In the case of the angle in which photon travels, the deflection angle and the azimuthal angle are calculated as Equations (3) and (4), respectively, by the anisotropy coefficient, where $g$ is the anisotropy coefficient, $\theta$ represents deflection angle, and $\psi$ is the azimuthal angle.

$$\cos \theta =\left\{\begin{array}{cc}\frac{1}{2g}\left\{1+g^2-{\left[\frac{1-g^2}{1-g+2g\xi }\right]}^2\right\}& if g>0\\ 2\xi -1& if g=0\end{array}\right. (0 < \theta < \pi )$$

(3)

$$\psi =2\pi \xi (0 < \xi < 1)$$

(4)

Once deflection angle and azimuthal angle are determined, angles the photon travels in the Cartesian coordinate system can be determined as in Equations (5)–(7), where, ${\mu }_x$,${\mu }_y$,${\mu }_z$ are the directional cosines for each axis.

$${\mu }_x^{\prime }=\frac{\sin \theta }{\sqrt{1-{\mu }_z^2}}({\mu }_x{\mu }_z\cos \psi -{\mu }_y\sin \psi )+{\mu }_x\cos \theta (0 < \theta < \pi , 0 < \psi < 2\pi )$$

(5)

$${\mu }_y^{\prime }=\frac{\sin \theta }{\sqrt{1-{\mu }_z^2}}({\mu }_y{\mu }_z\cos \psi -{\mu }_x\sin \psi )+{\mu }_z\cos \theta (0 < \theta < \pi , 0 < \psi < 2\pi )$$

(6)

$${\mu }_z^{\prime }=-\sin \theta \cos \psi \sqrt{1-{\mu }_z^2}+{\mu }_z\cos \theta (0 < \theta < \pi , 0 < \psi < 2\pi )$$

(7)

If the photon travels at an angle that is perpendicular to the tissue surface, the movements are expressed as shown in the Equations (8)–(10).

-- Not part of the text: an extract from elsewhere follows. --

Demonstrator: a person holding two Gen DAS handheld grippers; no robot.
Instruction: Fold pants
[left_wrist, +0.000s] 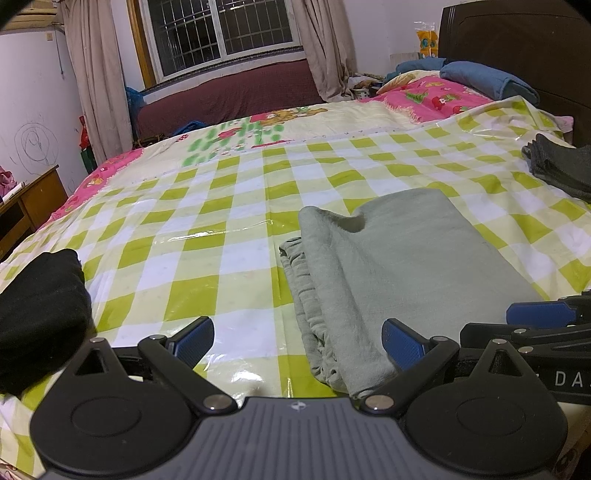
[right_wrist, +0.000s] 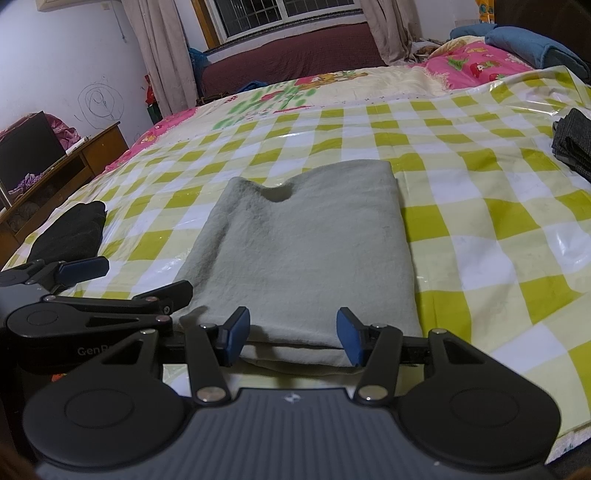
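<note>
Grey-green pants lie folded into a flat rectangle on the green-and-white checked sheet that covers the bed. Low over their near edge, my right gripper is open; the fabric lies flat between its blue pads, which do not pinch it. In the left wrist view the pants lie to the right, their layered edge facing left. My left gripper stands wide open over that near left corner, gripping nothing. The left gripper also shows beside the right one.
A black garment lies at the sheet's left edge. A folded dark grey garment sits at the far right. Blue bedding lies at the headboard. A wooden desk stands left of the bed, a maroon sofa under the window.
</note>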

$${\mu }_x^{\prime }=\sin \theta \cos \psi (0 < \theta < \pi , 0 < \psi < 2\pi )$$

(8)

$${\mu }_y^{\prime }=\sin \theta \sin \psi (0 < \theta < \pi , 0 < \psi < 2\pi )$$

(9)

$${\mu }_z^{\prime }=\left\{\begin{array}{cc}\cos \theta & if {\mu }_z>0\\ -\cos \theta & f {\mu }_z<0\end{array}\right. (0 < \theta < \pi )$$

(10)

Finally, when the distance and angle of the photon are determined, it moves until the energy is exhausted. In Figure 2, the process of calculating the distance and angle of photons travel using the Monte Carlo method is summarized. In this study, the code proposed by Marti et al. [27] was used.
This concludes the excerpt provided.